Automatic Detection and Tracking of Soccer Players

This project is one chapter in the series of projects dealing with automatic offside recognition by means of image processing.

Abstract
This project is one chapter in the series of projects dealing with automatic offside recognition by means of image processing. Prior projects have implemented mapping of field coordinates, tracking of the ball and identification of soccer players. This project is aimed at creating a system that will detect and track soccer players in a given soccer game video, so that the location of all players is known at all times. The basic idea behind it is the conception of a movie as a sequence of consecutive frames, each adding some information to its predecessor. Thus, by administrating a database that is updated every frame, we can create a robust system that performs reliable identification and tracking. The goal is to know the locations of all players at any given time, in order to be able to decide if a player is offside.

The problem
The input to work on is a soccer movie, but until now, image processing was done on each frame separately. This method has a few drawbacks:

Occlusions (which are likely to happen) make it impossible to certainly detect all the players in a frame. In fact, every detected object cannot be distinguished between one and many players
Results such as the number of players, or the color of the player’s shirt, may be inconsistent from one frame to the next
Analysis time is too long for a system expected to work in real time

All the above indicate that a different approach is required.

The solution
In order to cope with occlusions, instead of treating all objects in a frame as players, three objects were defined:

Player: a single player in full certainty
Occluded: some players, that cannot be separated by means of image processing, and whose number is known for certain
Group: some players, that cannot be separated by means of image processing, and whose number is not certain, but only the minimum and maximum numbers possible

These three defined objects cover all the possible states an object can be in. The transition from one state to another is as follows:

The system performs data collection about all objects along the time axis. This data includes the color of a player’s shirt, the number of players in an Occluded object, and the possible numbers of players in a group object.

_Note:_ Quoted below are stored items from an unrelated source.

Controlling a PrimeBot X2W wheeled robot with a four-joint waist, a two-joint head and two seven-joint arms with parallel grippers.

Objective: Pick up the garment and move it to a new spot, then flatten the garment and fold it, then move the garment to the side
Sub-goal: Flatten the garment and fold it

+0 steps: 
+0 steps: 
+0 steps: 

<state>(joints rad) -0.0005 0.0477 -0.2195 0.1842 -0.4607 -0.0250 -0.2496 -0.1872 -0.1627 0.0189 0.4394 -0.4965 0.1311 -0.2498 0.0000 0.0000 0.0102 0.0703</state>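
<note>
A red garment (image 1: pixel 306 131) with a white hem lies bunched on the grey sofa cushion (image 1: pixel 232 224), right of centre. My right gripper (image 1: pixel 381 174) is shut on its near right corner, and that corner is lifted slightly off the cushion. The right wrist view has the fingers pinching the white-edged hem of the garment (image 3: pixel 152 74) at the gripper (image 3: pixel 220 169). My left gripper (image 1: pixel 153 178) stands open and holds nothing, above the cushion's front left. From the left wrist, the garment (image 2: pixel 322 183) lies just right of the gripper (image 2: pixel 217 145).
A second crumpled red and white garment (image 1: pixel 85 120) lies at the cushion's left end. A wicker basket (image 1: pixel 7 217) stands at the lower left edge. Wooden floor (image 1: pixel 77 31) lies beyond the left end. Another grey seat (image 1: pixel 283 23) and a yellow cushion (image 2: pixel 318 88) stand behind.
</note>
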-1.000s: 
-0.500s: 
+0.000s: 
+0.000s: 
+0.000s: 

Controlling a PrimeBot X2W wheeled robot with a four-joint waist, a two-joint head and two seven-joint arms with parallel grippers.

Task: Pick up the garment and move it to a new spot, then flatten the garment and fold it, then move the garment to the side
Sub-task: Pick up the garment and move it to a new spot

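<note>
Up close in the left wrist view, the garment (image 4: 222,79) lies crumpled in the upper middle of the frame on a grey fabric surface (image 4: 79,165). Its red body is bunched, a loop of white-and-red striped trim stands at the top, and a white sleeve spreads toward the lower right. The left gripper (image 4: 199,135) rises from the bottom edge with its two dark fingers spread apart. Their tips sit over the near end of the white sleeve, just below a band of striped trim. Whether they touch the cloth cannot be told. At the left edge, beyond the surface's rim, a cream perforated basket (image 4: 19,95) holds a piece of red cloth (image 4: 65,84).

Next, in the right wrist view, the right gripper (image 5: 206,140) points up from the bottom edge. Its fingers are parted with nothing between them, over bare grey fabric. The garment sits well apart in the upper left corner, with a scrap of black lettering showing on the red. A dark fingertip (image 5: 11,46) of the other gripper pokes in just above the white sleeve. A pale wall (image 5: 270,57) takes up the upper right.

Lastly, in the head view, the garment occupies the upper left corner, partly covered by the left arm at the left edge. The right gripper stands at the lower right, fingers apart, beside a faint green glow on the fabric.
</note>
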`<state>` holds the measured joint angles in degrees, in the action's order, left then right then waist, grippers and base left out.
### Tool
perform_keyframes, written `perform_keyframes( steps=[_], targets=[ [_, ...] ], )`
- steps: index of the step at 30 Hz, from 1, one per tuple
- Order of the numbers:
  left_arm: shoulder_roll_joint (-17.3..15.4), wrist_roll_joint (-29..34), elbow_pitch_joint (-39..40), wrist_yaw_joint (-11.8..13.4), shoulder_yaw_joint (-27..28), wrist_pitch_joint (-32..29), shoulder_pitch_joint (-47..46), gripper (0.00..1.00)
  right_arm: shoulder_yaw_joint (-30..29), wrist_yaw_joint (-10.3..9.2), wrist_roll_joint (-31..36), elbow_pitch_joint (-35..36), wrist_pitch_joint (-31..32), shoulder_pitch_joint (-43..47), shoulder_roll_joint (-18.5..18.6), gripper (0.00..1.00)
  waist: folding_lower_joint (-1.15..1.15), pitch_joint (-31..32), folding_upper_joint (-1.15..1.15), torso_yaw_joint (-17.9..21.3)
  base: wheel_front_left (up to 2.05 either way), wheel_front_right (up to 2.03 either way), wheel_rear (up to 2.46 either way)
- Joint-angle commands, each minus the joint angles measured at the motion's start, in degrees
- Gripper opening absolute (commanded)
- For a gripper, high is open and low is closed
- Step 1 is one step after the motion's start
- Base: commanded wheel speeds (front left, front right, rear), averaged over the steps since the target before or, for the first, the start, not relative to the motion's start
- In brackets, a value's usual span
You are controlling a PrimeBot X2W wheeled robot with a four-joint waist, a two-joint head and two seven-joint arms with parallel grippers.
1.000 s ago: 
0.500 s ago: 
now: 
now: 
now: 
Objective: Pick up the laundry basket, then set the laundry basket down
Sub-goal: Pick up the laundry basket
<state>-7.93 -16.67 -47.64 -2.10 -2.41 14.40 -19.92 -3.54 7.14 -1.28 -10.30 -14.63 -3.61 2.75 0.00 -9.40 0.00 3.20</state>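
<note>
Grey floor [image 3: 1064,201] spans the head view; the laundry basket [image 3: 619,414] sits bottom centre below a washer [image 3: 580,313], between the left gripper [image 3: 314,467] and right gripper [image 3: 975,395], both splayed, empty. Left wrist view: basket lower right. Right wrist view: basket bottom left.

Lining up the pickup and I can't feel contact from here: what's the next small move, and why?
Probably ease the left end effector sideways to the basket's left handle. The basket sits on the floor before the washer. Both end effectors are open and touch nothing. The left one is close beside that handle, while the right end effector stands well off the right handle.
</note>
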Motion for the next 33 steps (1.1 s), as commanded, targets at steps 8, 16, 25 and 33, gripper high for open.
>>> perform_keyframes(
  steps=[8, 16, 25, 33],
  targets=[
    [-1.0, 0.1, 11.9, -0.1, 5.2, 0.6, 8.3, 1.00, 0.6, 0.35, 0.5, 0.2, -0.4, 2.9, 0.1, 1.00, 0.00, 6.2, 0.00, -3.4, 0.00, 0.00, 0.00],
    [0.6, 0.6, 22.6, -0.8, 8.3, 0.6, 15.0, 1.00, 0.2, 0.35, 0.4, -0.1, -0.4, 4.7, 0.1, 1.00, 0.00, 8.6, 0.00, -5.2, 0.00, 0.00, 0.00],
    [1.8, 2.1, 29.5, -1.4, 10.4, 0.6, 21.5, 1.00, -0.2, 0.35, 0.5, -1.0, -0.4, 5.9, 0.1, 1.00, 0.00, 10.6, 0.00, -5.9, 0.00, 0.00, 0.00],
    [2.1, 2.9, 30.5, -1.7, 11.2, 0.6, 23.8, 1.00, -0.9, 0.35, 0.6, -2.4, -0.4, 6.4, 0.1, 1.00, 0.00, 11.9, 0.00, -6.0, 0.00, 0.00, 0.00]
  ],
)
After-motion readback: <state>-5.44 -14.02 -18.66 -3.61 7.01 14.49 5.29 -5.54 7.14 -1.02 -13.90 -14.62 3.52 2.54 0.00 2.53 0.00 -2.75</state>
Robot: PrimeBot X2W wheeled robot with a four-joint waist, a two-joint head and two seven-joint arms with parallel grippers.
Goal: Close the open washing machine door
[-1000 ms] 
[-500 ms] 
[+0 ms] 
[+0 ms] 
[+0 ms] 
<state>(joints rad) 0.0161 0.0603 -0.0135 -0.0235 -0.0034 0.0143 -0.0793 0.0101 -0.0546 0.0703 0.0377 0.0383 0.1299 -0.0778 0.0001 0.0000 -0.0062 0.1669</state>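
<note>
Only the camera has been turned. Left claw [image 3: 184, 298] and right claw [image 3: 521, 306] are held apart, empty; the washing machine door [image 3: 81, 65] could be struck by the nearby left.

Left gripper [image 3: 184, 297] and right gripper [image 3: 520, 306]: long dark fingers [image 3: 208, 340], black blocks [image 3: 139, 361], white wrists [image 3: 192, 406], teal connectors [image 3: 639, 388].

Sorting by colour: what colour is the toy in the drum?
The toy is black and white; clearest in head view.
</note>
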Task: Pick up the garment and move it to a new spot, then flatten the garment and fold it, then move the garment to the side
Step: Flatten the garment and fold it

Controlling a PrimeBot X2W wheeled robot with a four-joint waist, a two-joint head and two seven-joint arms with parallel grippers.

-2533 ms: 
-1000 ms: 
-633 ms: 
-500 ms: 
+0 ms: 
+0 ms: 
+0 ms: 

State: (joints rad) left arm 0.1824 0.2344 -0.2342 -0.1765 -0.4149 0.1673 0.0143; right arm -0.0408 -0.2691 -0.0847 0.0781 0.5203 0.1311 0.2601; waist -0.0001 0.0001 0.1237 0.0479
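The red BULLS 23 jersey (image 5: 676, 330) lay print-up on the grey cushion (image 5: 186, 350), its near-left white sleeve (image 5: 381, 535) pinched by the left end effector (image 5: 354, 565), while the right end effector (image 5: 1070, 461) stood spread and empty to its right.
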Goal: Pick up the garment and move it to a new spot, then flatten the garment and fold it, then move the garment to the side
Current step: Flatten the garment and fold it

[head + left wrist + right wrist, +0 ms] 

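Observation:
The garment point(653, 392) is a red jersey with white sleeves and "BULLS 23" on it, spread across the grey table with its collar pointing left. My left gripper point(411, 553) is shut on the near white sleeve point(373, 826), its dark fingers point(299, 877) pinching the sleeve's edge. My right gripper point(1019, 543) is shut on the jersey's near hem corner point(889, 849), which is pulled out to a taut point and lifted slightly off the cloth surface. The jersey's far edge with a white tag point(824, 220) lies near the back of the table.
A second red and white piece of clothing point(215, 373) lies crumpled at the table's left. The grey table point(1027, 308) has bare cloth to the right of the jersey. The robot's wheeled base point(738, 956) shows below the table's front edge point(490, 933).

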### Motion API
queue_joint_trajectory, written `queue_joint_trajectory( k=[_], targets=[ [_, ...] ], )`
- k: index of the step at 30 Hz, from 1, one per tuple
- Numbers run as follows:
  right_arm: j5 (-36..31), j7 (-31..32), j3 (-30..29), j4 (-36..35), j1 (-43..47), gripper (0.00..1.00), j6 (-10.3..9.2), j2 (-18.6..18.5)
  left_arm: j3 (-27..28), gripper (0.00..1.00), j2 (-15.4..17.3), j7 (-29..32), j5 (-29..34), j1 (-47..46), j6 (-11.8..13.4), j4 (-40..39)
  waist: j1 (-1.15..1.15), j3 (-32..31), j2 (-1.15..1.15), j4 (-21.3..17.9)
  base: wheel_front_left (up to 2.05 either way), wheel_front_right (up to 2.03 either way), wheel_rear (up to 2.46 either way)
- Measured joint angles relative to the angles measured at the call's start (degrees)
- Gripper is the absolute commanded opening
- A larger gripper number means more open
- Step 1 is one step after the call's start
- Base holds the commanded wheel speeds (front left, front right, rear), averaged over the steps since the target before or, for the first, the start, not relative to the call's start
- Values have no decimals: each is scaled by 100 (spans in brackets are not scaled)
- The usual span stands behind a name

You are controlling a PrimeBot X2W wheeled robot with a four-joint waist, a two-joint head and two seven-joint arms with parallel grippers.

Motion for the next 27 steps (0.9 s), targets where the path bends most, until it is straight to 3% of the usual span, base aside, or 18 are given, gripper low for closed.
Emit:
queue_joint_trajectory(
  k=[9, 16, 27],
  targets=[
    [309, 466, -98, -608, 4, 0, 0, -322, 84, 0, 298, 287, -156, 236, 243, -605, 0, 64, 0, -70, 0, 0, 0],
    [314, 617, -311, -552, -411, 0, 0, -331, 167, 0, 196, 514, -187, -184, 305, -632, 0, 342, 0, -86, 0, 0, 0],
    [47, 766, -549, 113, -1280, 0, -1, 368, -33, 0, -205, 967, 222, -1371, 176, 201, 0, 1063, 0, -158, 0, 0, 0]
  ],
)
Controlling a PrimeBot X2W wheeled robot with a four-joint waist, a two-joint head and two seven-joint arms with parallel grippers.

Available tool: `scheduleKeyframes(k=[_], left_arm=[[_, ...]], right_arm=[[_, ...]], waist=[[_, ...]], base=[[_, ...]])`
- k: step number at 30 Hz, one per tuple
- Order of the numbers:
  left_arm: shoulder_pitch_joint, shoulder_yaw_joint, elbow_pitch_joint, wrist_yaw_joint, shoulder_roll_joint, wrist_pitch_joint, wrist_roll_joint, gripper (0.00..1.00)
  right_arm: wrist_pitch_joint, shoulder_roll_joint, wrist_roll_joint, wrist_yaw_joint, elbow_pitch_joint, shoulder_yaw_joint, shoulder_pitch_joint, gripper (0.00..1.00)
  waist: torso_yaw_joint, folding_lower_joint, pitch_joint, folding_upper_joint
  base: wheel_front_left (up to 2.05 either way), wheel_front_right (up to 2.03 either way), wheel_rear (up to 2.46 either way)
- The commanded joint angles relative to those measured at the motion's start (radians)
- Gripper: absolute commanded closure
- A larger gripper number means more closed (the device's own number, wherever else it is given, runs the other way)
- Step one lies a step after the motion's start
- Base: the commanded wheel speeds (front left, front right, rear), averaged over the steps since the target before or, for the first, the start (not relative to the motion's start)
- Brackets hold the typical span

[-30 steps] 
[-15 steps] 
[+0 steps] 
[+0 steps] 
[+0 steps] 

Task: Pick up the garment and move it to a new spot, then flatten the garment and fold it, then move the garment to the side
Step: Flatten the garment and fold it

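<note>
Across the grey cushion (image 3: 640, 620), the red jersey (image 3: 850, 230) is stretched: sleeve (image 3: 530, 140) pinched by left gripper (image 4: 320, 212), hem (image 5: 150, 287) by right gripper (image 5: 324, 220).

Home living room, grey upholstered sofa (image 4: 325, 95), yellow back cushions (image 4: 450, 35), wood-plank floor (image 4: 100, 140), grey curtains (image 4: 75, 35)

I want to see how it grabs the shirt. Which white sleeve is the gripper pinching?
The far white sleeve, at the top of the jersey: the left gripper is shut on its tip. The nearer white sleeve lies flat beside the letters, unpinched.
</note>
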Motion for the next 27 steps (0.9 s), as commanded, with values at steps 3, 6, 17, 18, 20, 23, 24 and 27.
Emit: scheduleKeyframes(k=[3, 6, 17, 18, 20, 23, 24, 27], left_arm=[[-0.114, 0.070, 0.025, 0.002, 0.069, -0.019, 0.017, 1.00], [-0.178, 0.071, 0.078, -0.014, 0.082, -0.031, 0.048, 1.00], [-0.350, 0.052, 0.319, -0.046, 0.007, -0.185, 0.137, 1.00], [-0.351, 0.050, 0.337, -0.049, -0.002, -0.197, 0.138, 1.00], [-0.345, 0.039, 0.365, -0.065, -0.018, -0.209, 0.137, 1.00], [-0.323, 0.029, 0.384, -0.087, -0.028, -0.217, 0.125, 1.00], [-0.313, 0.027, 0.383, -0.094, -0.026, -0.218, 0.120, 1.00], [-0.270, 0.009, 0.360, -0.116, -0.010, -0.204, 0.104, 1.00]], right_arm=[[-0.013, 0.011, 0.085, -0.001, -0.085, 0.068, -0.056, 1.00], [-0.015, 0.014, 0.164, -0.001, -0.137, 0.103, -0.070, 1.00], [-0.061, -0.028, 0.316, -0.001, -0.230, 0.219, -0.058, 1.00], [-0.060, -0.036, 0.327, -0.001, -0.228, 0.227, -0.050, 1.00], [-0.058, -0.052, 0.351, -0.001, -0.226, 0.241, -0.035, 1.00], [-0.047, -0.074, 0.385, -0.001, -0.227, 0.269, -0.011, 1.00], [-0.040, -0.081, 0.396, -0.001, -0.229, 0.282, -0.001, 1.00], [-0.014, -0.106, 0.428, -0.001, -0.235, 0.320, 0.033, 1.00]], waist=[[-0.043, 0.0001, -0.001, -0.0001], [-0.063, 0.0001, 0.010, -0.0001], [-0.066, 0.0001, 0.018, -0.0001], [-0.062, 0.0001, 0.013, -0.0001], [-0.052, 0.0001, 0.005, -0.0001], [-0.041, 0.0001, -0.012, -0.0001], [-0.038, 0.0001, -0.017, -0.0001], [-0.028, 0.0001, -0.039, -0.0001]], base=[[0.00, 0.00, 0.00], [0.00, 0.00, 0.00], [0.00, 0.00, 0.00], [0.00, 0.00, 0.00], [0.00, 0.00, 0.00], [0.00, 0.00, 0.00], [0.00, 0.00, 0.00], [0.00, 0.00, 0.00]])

The processing of each of the frames starts with the reduction of the background picture, leaving only areas with temporal differences between two consecutive frames. These areas in the binary image are the only areas of interest.

Then, each of the objects currently known is located in the current frame. The correlation between each object and its current location is done by a maximum likelihood criterion: there is always partial coverage between two appearances of the same object in consequent frames. From it the location and direction of motion can be concluded. The new location is updated in the database, to be used in the next frame. Merges and splits of objects are discovered in the same way, resulting in a change in the object’s state.

In addition to tracking of known objects, it is necessary to allow entry and exit of objects into the frame and out of it. A detection strip is defined at the edge of the frame, from which these actions may take place, and each new object detected is defined to be Group object, as its number of players is unknown. The image processing is performed only in the areas of objects and the detection strip, reducing the processing time significantly.

Identification of the shirts’ color is also done each frame, and results are collected along the sequence of frames. But to avoid inconsistencies, the color of the shirt of a player is determined only after it was verified for a large enough sample of frames. In Occluded objects, the shirts’ colors are used in order to identify players that are unseparatable by image processing.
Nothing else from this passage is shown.